Segment Start: COLLECTED DATA

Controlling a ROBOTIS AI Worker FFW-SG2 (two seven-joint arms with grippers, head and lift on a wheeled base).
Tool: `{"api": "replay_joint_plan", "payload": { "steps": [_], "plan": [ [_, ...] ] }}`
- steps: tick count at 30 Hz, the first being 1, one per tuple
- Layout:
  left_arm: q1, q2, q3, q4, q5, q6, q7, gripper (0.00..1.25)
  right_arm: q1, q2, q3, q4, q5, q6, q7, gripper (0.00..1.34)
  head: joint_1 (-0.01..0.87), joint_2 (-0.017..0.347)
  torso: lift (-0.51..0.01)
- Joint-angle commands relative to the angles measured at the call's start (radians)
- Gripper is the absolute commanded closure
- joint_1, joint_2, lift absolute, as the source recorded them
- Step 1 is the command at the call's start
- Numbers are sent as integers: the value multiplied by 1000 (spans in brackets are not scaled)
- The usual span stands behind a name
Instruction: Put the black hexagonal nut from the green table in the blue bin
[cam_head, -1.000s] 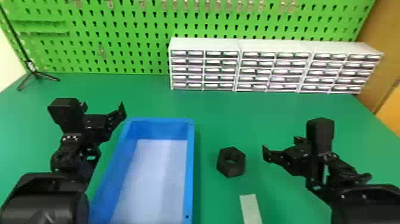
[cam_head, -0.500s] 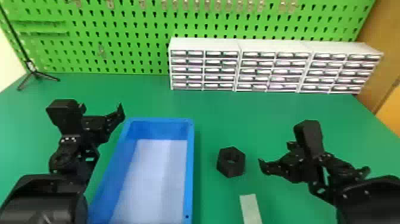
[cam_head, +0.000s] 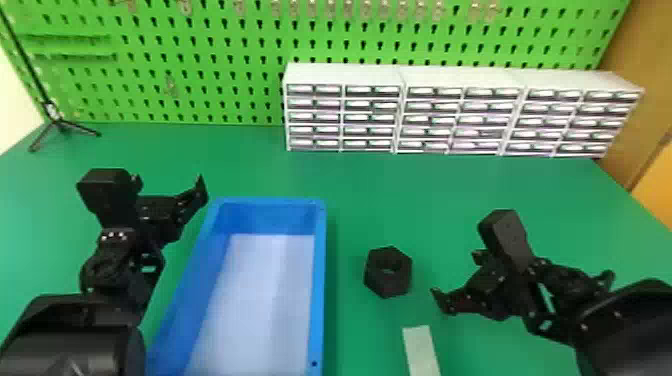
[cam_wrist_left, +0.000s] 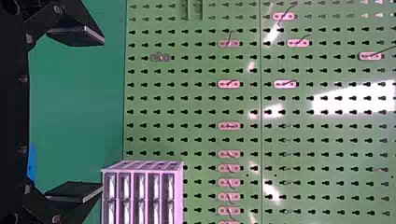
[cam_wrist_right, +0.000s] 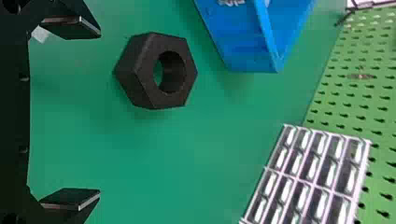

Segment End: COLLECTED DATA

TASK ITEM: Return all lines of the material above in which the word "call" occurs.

WRITTEN SOLUTION:
- Joint-angle commands relative to the angles measured at the call's start (radians)
- Step 1 is the command at the call's start

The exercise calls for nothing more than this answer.